• [What is being asked]: What lines below contain the string "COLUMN"? List them all.

• [Source data]:
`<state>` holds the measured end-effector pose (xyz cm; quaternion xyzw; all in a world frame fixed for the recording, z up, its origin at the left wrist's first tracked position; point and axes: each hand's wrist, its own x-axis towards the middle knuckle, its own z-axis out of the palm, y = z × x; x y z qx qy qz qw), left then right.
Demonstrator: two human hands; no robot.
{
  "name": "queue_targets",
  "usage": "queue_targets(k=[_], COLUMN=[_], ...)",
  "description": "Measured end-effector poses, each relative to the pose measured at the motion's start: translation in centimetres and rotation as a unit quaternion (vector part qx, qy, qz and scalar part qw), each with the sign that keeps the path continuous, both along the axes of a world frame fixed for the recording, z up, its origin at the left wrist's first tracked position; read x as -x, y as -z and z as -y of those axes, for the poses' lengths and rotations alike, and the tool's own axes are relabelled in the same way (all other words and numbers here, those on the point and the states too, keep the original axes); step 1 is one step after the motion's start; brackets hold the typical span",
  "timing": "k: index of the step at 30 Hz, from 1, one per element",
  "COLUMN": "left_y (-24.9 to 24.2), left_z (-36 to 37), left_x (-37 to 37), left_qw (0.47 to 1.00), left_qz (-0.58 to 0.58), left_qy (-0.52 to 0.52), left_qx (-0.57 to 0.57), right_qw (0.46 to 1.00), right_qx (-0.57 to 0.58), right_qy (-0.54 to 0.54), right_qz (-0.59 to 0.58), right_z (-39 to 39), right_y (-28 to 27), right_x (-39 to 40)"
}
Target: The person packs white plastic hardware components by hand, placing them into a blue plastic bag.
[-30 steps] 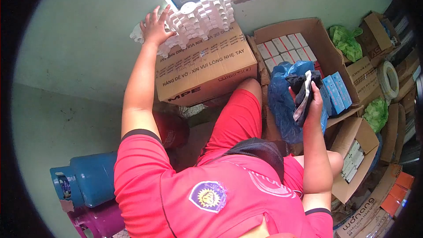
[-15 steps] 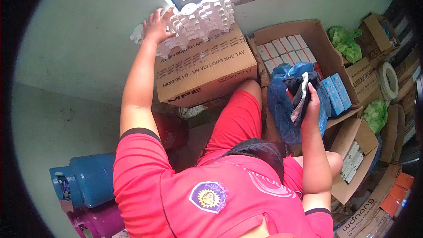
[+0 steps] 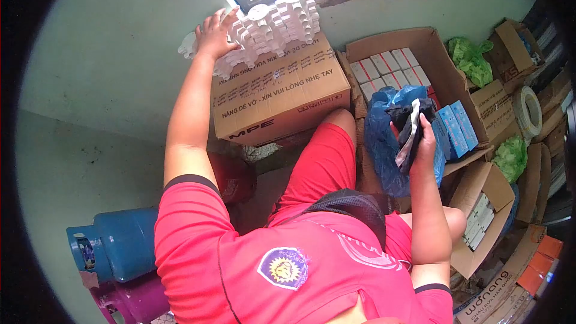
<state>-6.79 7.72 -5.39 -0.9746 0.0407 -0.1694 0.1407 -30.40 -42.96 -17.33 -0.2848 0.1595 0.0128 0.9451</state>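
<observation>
My left hand (image 3: 214, 37) is stretched out with its fingers apart, resting on the left end of a stack of white plastic pipe fittings (image 3: 264, 35). These have round faces and short tube ends, and stand in rows on a closed cardboard carton (image 3: 282, 93) marked MPE. In my right hand (image 3: 425, 147) is a crumpled black-and-white cloth (image 3: 409, 135), gripped between thumb and fingers. The cloth is over a blue plastic bag (image 3: 384, 165), which lies against an open carton (image 3: 393, 37).
White boxes with red stripes (image 3: 384, 63) and light-blue boxes (image 3: 456, 126) fill the open carton. To the right lie a smaller open carton (image 3: 465, 204), green bags (image 3: 471, 60) and a pale coil (image 3: 528, 113). Blue (image 3: 126, 243) and purple (image 3: 135, 297) gas cylinders stand at lower left.
</observation>
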Motion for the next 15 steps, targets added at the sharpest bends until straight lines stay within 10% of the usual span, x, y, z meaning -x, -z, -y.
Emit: queue_targets(k=[10,15], left_y=[-0.3,7.2], left_z=[6.3,17.5], left_x=[5.8,18.0], left_qw=[0.964,0.868], left_qz=[0.186,-0.014], left_qy=[0.165,0.386], left_qx=[0.093,0.312], right_qw=[0.995,0.984], right_qx=[0.072,-0.003], right_qy=[0.052,0.117], right_qz=[0.046,0.134], right_z=[5.4,14.6], right_y=[-1.5,-1.3], right_x=[-0.5,0.7])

• [Response to the exercise]:
  "usage": "queue_targets(k=[_], COLUMN=[_], ...)",
  "COLUMN": "left_y (-24.9 to 24.2), left_z (-36 to 37), left_x (-37 to 37), left_qw (0.47 to 1.00), left_qz (-0.58 to 0.58), left_qy (-0.52 to 0.52), left_qx (-0.57 to 0.57), right_qw (0.46 to 1.00), right_qx (-0.57 to 0.58), right_qy (-0.54 to 0.54), right_qz (-0.59 to 0.58), right_z (-39 to 39), right_y (-28 to 27), right_x (-39 to 40)"

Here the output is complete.